Énergie solaire: L’Algérie enfin déterminée à exploiter son énorme potentiel

construction de centrales solaires

L’Algérie est probablement le pays Africain et Méditerranéen disposant du potentiel d’énergie renouvelable le plus important à l’échelle régionale, de même que les capacités les plus appropriées au développement et à l’exploitation de ce potentiel. Un potentiel énergétique lié à plusieurs types de sources, mais dont l’énergie solaire demeure la plus importante en disponibilité et puissance et, sans doute aussi, la plus compétitive à développer à l’avenir sous diverses formes.

L’Algérie est en effet l’un des plus importants gisements d’énergie solaire au monde avec une durée d’insolation de 2.000 à 3.900 heures par an, et une irradiation journalière de 3.000 à 6.000 Wh/M2, soit l’équivalent de 10 fois la consommation mondiale.

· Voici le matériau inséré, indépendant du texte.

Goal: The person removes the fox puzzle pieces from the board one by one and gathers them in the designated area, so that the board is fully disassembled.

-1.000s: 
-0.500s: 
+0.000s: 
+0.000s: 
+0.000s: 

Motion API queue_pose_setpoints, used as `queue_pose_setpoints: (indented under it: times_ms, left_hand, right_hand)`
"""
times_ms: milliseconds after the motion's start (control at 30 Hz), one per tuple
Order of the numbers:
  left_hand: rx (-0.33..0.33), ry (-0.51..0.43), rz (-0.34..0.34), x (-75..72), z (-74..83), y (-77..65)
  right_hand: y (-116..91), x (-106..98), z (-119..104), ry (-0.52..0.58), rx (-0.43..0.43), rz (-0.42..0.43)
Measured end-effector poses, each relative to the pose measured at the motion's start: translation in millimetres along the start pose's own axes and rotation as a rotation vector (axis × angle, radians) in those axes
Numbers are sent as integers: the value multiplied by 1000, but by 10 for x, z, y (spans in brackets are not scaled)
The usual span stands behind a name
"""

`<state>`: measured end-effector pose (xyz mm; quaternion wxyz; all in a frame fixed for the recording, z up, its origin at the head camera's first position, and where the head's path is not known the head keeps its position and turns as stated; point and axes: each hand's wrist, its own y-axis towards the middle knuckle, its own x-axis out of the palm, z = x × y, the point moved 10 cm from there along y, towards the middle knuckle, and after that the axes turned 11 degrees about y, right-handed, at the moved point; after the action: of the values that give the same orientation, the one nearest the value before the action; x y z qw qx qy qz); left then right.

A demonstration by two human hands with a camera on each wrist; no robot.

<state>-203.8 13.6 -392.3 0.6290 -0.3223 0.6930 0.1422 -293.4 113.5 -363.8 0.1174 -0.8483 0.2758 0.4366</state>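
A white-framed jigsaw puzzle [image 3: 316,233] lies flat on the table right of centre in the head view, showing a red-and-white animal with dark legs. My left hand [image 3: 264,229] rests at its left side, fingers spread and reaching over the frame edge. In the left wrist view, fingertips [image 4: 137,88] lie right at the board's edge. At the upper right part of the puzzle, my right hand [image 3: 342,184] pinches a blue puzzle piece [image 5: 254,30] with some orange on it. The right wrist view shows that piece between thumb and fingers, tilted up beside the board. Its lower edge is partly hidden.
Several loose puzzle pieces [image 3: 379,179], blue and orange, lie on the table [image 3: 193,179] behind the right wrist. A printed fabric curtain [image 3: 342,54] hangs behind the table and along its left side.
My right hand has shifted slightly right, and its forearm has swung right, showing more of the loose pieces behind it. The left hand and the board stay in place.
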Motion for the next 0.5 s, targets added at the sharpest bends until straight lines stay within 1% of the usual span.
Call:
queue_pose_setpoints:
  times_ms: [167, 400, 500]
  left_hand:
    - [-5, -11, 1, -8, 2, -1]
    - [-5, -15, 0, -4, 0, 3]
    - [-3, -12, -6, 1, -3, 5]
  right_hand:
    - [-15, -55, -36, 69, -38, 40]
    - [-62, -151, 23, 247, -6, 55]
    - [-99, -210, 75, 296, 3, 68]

Eu égard à ces statistiques particulièrement favorable au développement de l’énergie photo voltaïque, le gouvernement algérien avait décidé de lancer dés l’année 2011, un programme à long terme d’énergie renouvelable de 22.000 MW destiné à la production d’électricité qui se faisait jusqu’alors à base d’énormes quantités de gaz.  Le programme en question prévoyait la mise en place à l’horizon 2030, d’une capacité de production d’électricité de 12.000 MW exclusivement destinée au marché intérieur. Tout un éventail d’énergies renouvelables parmi lesquels 7.200 MW en thermo solaire, 2.800 MW en photovoltaïque, et 2.000 en éolien devaient en être issus. Une tranche supplémentaire de10.000 MW était même prévue pour être exportée vers la Tunisie et la Maroc. L’objectif ouvertement affiché était d’économiser au maximum le gaz naturel en grande partie destiné à l’exportation.

Mais comme le lancement de ce programme a pris du retard et que les technologies solaires avaient entre temps beaucoup évolué, le gouvernement algérien a décidé en février 2015 de modifier de façon importante le programme initial.  La capacité de production envisagée est certes restée la même avec de 22.000 MW, mais elle est entièrement destinée à la production d’électricité avec 10.575

MW en photovoltaïque, 4.000 MW en éolien, 2.000 MW en thermo-solaire, et le reste entre la biomasse, la cogénération, et la géothermie.

L’objectif de ce programme était motivé par le constat fait à l’époque par rapport à trois facteurs importants : Une baisse des réserves restantes en hydrocarbures et une relative stagnation de la production depuis 2007,  un accroissement rapide de la consommation nationale d’énergie qui se fait au détriment des exportations et le constat d’une mutation à l’échelle mondiale vers les énergies renouvelables dont l’Algérie est potentiellement bien lotie.

Ce programme a été accompagné par l’adoption d’un cadre juridique favorable à la promotion des énergies renouvelables à travers, non seulement, les incitations multiformes destinées à l’investissement dans l’industrie des l’énergie renouvelable et leurs usages, mais aussi, à la promotion d’une industrie des équipements de production y afférents.

Il n’a malheureusement été réalisé entre 2011 et 2017 qu’une capacité de 354 MW d’énergie photovoltaïque, avec toutefois quelques prometteuses initiatives privées notamment dans la production de panneaux photovoltaïques encore embryonnaire en Algérie.

Le démarrage effectif de cet ambitieux programme commencera cette année à la faveur d’un appel d’offre portant réalisation durant les deux prochaines années d’une première tranche de 4050 MW. La composante énergétique du programme prévoit la création d’un partenariat destiné à financer, construire et exploiter plusieurs centrales photovoltaïques de 1030 MW chacune.

MDI Alger

La composante industrielle vise quant à elle à financer, réaliser et exploiter un certain nombre d’usines d’équipements et de composants destinés aux centrales photovoltaïques. Pour ce faire, Sonatrach tout comme Sonelgaz, privilégient la formule du partenariat avec des sociétés nationales et étrangères qui maitrisent le mieux la fabrication des équipements et les métiers divers des énergies renouvelables. Des actions concrètes ont déjà été engagées dans ce sens.